Work instruction -
Every line of the listing below is to be repeated exactly; the pictures stay out.

*** Opening of Data shown ***

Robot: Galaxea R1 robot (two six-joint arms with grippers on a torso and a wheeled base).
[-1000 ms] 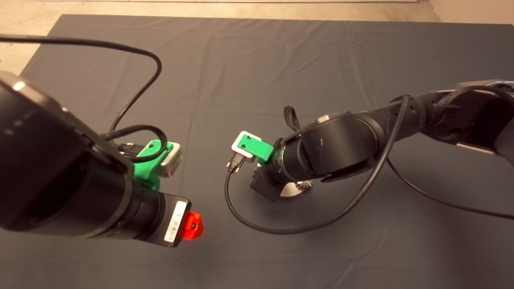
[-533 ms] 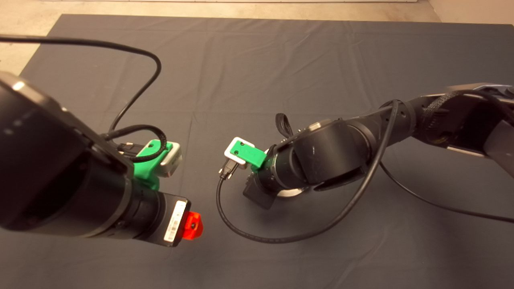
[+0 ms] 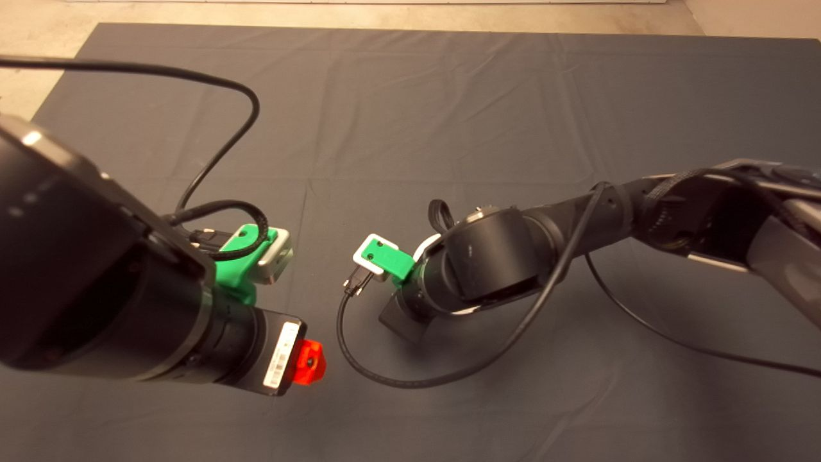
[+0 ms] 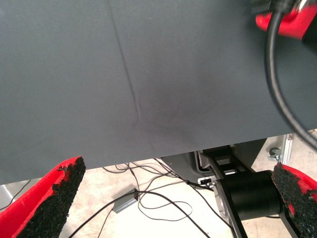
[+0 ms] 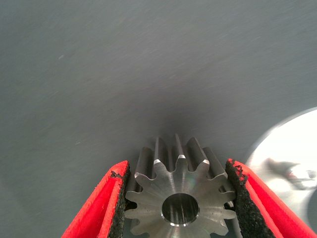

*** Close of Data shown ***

Response to the task -
Robot: Galaxea R1 robot (two six-joint arms with grippers on a torso and a wheeled base).
[-1000 ms] 
[-533 ms] 
[+0 ms] 
[+0 ms] 
[+0 ms] 

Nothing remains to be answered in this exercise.